### EXERCISE REQUIREMENTS
Wherever "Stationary" shows up in the records below, copy the whole line.
SUPPLIED RECORDS Start Marker
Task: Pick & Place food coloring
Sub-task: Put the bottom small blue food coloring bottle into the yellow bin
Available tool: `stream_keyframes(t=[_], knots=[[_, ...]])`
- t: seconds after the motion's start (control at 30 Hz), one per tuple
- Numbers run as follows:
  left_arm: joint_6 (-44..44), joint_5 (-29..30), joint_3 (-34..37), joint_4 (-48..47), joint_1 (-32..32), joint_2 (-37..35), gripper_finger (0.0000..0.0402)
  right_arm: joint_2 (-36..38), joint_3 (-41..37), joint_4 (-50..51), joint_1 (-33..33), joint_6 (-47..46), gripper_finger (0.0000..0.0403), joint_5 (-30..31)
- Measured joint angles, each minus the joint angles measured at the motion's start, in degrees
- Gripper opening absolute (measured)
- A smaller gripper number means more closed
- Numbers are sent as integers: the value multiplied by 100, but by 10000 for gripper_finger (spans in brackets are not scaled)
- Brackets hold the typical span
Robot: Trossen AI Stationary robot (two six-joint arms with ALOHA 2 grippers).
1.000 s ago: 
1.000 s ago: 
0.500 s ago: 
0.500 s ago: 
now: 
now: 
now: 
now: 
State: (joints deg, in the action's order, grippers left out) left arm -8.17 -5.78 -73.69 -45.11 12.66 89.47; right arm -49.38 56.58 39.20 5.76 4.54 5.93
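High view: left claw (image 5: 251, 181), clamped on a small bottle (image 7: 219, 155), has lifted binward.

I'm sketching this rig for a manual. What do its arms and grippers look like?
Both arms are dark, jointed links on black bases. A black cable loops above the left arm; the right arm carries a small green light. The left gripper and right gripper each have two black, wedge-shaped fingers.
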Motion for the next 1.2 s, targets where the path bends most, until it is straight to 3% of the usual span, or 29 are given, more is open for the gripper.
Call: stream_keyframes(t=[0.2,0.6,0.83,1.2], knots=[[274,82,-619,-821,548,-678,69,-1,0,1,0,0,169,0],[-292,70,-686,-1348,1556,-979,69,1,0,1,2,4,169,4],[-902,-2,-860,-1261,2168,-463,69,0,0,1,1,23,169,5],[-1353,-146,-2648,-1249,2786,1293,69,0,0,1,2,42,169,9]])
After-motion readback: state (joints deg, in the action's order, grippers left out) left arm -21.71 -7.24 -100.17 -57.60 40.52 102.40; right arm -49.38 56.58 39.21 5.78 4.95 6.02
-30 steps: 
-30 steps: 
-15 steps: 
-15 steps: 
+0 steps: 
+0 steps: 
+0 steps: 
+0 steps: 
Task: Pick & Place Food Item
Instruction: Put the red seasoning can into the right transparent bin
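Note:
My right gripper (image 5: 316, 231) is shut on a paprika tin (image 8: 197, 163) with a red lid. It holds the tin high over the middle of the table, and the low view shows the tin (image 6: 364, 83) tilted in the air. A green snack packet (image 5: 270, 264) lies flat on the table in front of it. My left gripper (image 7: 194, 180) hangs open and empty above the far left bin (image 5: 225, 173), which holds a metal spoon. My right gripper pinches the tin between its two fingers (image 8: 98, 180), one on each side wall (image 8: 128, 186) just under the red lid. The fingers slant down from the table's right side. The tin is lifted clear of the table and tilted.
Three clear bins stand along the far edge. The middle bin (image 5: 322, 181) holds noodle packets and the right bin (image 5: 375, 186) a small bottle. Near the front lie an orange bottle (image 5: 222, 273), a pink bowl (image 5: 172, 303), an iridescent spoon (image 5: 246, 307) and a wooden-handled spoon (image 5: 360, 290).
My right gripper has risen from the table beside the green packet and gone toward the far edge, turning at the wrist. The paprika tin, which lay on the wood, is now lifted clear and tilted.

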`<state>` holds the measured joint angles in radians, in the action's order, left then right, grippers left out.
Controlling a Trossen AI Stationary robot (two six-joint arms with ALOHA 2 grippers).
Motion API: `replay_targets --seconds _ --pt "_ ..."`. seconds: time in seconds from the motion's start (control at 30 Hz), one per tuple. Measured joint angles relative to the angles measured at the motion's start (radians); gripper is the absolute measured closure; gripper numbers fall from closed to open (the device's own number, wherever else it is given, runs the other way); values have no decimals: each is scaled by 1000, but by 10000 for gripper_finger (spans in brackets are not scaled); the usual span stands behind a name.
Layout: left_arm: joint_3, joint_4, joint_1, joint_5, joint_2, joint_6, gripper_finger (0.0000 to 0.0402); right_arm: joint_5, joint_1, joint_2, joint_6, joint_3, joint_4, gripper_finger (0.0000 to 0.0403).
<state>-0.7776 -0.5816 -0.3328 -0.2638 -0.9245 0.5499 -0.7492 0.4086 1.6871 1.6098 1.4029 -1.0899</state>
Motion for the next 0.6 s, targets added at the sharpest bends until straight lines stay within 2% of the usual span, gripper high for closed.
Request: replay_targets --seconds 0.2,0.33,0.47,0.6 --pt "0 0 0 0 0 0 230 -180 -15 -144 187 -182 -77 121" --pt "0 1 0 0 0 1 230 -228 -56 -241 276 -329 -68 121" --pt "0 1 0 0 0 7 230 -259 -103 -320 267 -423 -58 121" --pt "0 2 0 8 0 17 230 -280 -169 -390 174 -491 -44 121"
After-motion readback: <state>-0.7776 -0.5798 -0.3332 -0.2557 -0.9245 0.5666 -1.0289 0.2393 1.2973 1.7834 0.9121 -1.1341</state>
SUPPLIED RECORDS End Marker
### ANSWER BOX
Robot: Trossen AI Stationary robot (two six-joint arms with ALOHA 2 grippers).
Controlling a Trossen AI Stationary robot (two six-joint arms with ALOHA 2 grippers).

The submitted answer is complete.